In 1874, Gloyd married David A. Nation, an attorney, minister, newspaper journalist, and father, 19 years her senior.[17][18]

The family purchased a 1,700 acre (690 ha) cotton plantation on the San Bernard River in Brazoria County, Texas. As neither knew much about farming, the venture was ultimately unsuccessful.[13] They moved to Brazoria for David Nation to practice law. In about 1880, they moved to Columbia (now East Columbia) to operate the hotel owned by A. R. and Jesse W. Park.[19] Her name is on the roll of Columbia Methodist Church in West Columbia. She lived at the hotel with her daughter, Charlien Gloyd, "Mother Gloyd" (Carrie's first mother-in-law), and David's daughter, Lola. Carrie Nation's husband also operated a saddle shop just southwest of this site. The family soon moved to Richmond, Texas, to operate a hotel.[20]

David Nation became involved in the Jaybird–Woodpecker War.
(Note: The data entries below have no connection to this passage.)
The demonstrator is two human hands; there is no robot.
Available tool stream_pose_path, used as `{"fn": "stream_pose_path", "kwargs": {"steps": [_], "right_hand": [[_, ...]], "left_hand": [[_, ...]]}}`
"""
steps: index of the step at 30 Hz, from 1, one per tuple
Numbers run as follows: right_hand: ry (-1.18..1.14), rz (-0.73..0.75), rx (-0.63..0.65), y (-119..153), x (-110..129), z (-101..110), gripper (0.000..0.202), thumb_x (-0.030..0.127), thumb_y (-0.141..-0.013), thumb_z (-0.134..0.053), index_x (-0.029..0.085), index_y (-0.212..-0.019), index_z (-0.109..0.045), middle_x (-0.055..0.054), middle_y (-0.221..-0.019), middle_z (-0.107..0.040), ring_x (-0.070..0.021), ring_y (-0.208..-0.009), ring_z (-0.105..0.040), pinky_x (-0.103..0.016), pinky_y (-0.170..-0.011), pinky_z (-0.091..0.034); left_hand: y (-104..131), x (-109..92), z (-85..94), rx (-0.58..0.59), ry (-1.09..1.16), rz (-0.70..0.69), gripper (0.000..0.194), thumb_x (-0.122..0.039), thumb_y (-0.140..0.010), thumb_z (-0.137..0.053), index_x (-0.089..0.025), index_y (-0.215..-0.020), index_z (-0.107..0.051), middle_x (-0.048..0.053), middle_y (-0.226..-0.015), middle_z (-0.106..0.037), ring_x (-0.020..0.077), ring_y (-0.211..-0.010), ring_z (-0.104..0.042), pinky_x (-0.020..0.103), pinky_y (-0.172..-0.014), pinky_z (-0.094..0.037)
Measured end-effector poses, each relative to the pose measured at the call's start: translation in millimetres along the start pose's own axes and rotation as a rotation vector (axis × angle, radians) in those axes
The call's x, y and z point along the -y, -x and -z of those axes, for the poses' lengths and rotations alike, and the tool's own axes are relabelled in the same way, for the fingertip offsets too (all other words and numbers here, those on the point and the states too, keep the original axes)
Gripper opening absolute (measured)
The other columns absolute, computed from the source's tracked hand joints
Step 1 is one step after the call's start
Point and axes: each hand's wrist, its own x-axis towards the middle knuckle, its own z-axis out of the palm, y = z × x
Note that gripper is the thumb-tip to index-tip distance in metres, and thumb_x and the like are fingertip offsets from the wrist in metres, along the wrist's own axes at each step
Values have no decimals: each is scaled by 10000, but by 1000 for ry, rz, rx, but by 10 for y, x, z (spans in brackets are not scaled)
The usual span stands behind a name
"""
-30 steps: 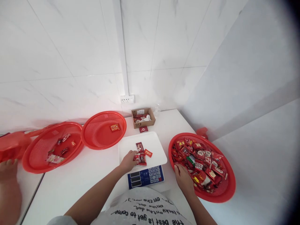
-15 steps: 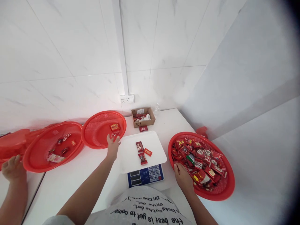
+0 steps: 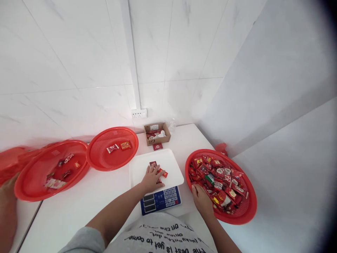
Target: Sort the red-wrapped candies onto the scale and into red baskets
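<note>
My left hand (image 3: pixel 152 178) lies over small red-wrapped snack packets on the white scale tray (image 3: pixel 137 161), its fingers spread. One orange-red packet (image 3: pixel 164 173) and a dark red packet (image 3: pixel 153 163) stick out beyond the fingers; the rest is mostly covered. At the right, my right hand (image 3: pixel 202 199) is closed around the near left rim of a large red basket (image 3: pixel 252 209), which is heaped with red packets (image 3: pixel 223 182). Two packets, a red-and-white one (image 3: pixel 112 148) and an orange one (image 3: pixel 125 145), rest in the middle red basket (image 3: pixel 102 158).
Another red basket (image 3: pixel 28 179) with several packets stands at the left, beside another person's arm (image 3: pixel 7 214). Behind the tray sits a cardboard box (image 3: pixel 160 139) of packets, with a red packet (image 3: pixel 158 146) in front. A blue keypad (image 3: pixel 160 200) shows below the tray.
My left hand has moved right, from the middle basket to the packets on the tray. The red-and-white packet now lies loose in that basket. My right hand stays at the large basket's rim.
</note>
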Motion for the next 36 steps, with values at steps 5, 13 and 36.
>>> {"fn": "stream_pose_path", "kwargs": {"steps": [5,13,36], "right_hand": [[17,-7,10,-11,-13,-5,458,402,-881,-236,182,-1073,-589,-92,-1179,-585,-198,-1092,-521,-298,-898,-388],[16,-19,19,3,11,12,444,405,-882,-247,188,-1056,-593,-94,-1161,-597,-205,-1068,-536,-292,-869,-399],[64,-67,68,14,44,48,474,425,-879,-229,197,-1079,-594,-104,-1150,-615,-215,-1007,-584,-308,-831,-418]], "left_hand": [[-15,-24,-37,-79,-102,-61,431,-460,-826,-497,-255,-1205,-494,101,-1231,-481,264,-1180,-375,421,-980,-276],[-107,-84,37,-7,-58,85,242,-311,-881,-430,-215,-1064,-555,93,-1096,-523,241,-1068,-432,374,-890,-363],[-80,-155,245,37,77,265,137,-177,-798,-473,-199,-796,-608,59,-963,-576,223,-946,-515,302,-697,-426]]}}
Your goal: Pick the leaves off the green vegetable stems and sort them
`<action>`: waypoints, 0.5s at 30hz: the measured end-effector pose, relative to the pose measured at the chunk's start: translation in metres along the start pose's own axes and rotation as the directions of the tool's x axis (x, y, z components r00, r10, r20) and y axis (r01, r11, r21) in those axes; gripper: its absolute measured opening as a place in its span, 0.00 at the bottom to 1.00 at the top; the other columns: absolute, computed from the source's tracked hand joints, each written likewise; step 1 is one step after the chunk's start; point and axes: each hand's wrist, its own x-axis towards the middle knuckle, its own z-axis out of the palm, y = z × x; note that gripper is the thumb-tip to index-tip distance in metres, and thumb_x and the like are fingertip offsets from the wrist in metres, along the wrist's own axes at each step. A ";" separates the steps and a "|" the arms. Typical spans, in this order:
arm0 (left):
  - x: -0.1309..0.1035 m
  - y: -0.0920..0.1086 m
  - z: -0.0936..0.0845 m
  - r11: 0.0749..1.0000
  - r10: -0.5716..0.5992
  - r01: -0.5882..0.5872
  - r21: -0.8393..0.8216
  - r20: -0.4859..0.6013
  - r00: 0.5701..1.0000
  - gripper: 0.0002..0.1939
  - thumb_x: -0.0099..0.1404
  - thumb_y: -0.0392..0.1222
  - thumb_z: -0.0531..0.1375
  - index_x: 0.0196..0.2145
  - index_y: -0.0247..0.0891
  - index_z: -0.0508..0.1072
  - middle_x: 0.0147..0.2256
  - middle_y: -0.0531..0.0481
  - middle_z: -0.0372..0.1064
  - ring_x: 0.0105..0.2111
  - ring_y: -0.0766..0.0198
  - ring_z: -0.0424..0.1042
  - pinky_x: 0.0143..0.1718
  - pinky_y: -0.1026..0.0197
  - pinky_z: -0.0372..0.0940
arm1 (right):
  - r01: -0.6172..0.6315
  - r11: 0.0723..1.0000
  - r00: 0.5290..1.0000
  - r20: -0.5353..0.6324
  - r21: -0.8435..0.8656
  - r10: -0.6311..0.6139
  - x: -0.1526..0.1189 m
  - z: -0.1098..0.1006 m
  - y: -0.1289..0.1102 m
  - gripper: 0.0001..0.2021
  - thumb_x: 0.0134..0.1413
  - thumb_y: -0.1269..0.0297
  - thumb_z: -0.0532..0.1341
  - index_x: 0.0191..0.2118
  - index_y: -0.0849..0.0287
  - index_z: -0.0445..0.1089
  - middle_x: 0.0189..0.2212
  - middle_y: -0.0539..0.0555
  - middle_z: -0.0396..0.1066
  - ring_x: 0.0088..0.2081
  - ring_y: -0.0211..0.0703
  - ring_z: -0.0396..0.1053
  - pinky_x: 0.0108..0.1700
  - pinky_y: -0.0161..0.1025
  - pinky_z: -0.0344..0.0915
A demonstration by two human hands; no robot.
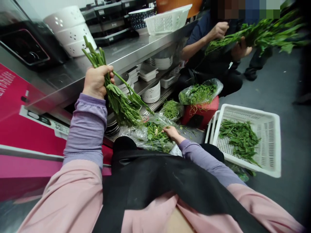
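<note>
My left hand (pixel 97 79) is closed round the stems of a bunch of leafy greens (pixel 121 100), raised in front of the steel shelf. The cut stem ends point up and the leaves hang down to the right. Lower down, my right hand (pixel 171 133) has its fingers pinched together over an open clear plastic bag (pixel 136 134). Loose green stems and leaves (pixel 156 132) lie in that bag. Whatever sits between the right fingertips is too small to make out.
A white plastic basket (pixel 274 145) with picked leaves stands on the floor at right. Near it, a red box (pixel 201 113) bears a bag of greens (pixel 201 92). A co-worker (pixel 206 42) holds another bunch (pixel 262 35). Bowls (pixel 152 92) fill the lower shelf (pixel 145 84).
</note>
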 end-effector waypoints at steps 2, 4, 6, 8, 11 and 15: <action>0.000 0.002 0.001 1.000 -0.009 0.010 0.017 -0.008 1.000 0.07 0.50 0.32 0.57 0.20 0.38 0.61 0.13 0.56 0.58 0.18 0.71 0.54 0.20 0.65 0.52 | -0.021 0.993 0.996 -0.094 -0.115 0.010 0.001 -0.013 0.005 0.12 0.38 0.69 0.63 0.33 0.61 0.66 0.21 0.52 0.65 0.23 0.36 0.59 0.27 0.35 0.57; 0.001 0.001 0.002 1.000 -0.024 0.024 0.016 0.001 1.000 0.07 0.51 0.32 0.56 0.20 0.38 0.61 0.13 0.55 0.58 0.18 0.71 0.54 0.20 0.65 0.52 | -0.016 0.968 0.981 -0.192 -0.251 -0.033 0.003 -0.024 -0.003 0.10 0.38 0.70 0.64 0.32 0.61 0.67 0.25 0.57 0.68 0.30 0.41 0.63 0.33 0.37 0.58; 0.002 -0.003 0.003 0.999 -0.043 0.042 0.009 0.019 0.999 0.07 0.52 0.32 0.56 0.20 0.38 0.61 0.14 0.55 0.58 0.18 0.71 0.54 0.21 0.65 0.52 | 0.077 0.902 0.941 -0.269 -0.425 -0.207 0.001 -0.027 -0.024 0.06 0.44 0.64 0.61 0.30 0.61 0.69 0.28 0.59 0.68 0.33 0.44 0.64 0.37 0.39 0.57; 0.003 -0.007 0.005 0.999 -0.053 0.053 0.002 0.033 0.998 0.07 0.53 0.32 0.56 0.20 0.38 0.62 0.14 0.55 0.58 0.19 0.71 0.54 0.22 0.64 0.52 | 0.256 0.784 0.851 -0.253 -0.566 -0.461 -0.004 -0.022 -0.051 0.12 0.51 0.57 0.56 0.30 0.60 0.70 0.28 0.57 0.69 0.32 0.43 0.64 0.37 0.38 0.57; 0.003 -0.012 0.009 0.999 -0.054 0.054 -0.006 0.038 0.998 0.07 0.52 0.32 0.57 0.20 0.38 0.61 0.14 0.55 0.58 0.19 0.70 0.54 0.22 0.64 0.51 | 0.524 0.628 0.719 -0.096 -0.575 -0.688 -0.015 -0.003 -0.084 0.15 0.51 0.53 0.56 0.35 0.60 0.70 0.30 0.55 0.69 0.31 0.40 0.63 0.36 0.36 0.58; 0.002 -0.013 0.014 0.996 -0.091 0.092 -0.017 0.061 0.994 0.07 0.50 0.32 0.58 0.21 0.39 0.61 0.15 0.55 0.59 0.19 0.70 0.54 0.22 0.64 0.52 | 0.585 0.572 0.687 -0.023 -0.576 -0.726 -0.022 0.017 -0.100 0.09 0.48 0.59 0.59 0.32 0.60 0.70 0.30 0.54 0.68 0.31 0.39 0.62 0.37 0.36 0.57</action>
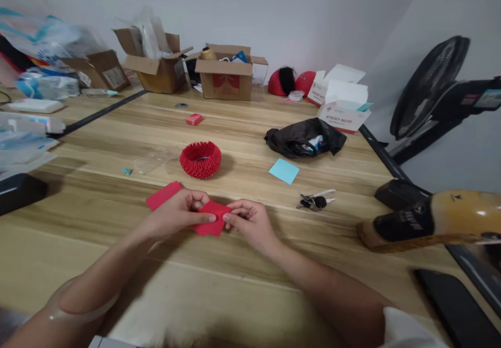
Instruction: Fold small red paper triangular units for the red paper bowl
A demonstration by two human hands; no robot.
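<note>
Between my hands are small sheets of red paper point(208, 227), held a little above the wooden table. My left hand point(180, 212) pinches them with the thumb on top. At their right edge, the thumb and forefinger of my right hand point(250, 224) pinch the same paper. Another red paper piece point(163, 193) lies flat on the table behind my left hand. Farther back sits a round red bowl of many folded paper pieces point(200, 160). Whether the held paper is one folded sheet or several, I cannot tell.
A blue sticky note point(284, 171), keys point(313, 201) and a black plastic bag point(305, 138) lie to the right. Beyond them stand a drink bottle point(430, 220), a phone point(457, 306) and a fan point(430, 87). Cardboard boxes point(227, 84) line the back wall.
</note>
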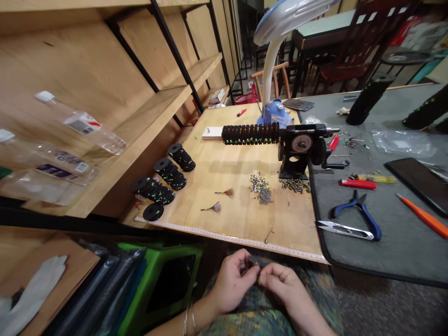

As a result, he was forced to move back north to Medicine Lodge, Kansas, in 1889, where he found work preaching at a Christian church and Carrie ran a successful hotel.[citation needed]

 
Texas Historical Marker for the site of Carry Nation's hotel in East Columbia, Texas

Carrie Nation began her temperance work in Medicine Lodge by starting a local branch of the Woman's Christian Temperance Union and campaigning for the enforcement of Kansas' ban on the sale of liquor. Her methods escalated from simple protests to serenading saloon patrons with hymns accompanied by a hand organ, to greeting bartenders with pointed remarks such as, "Good morning, destroyer of men's souls."[9] Dissatisfied with the results of her efforts, Nation began to pray to God for direction. On June 5, 1900, she felt she received her answer in the form of a heavenly vision. As Nation described it:

The next morning I was awakened by a voice which seemed to me speaking in my heart, these words, "GO TO KIOWA," and my hands were lifted and thrown down and the words, "I'LL STAND BY YOU." The words, "Go to Kiowa," were spoken in a murmuring, musical tone, low and soft, but "I'll stand by you," was very clear, positive and emphatic. I was impressed with a great inspiration, the interpretation was very plain, it was this: "Take something in your hands, and throw at these places in Kiowa and smash them."[10]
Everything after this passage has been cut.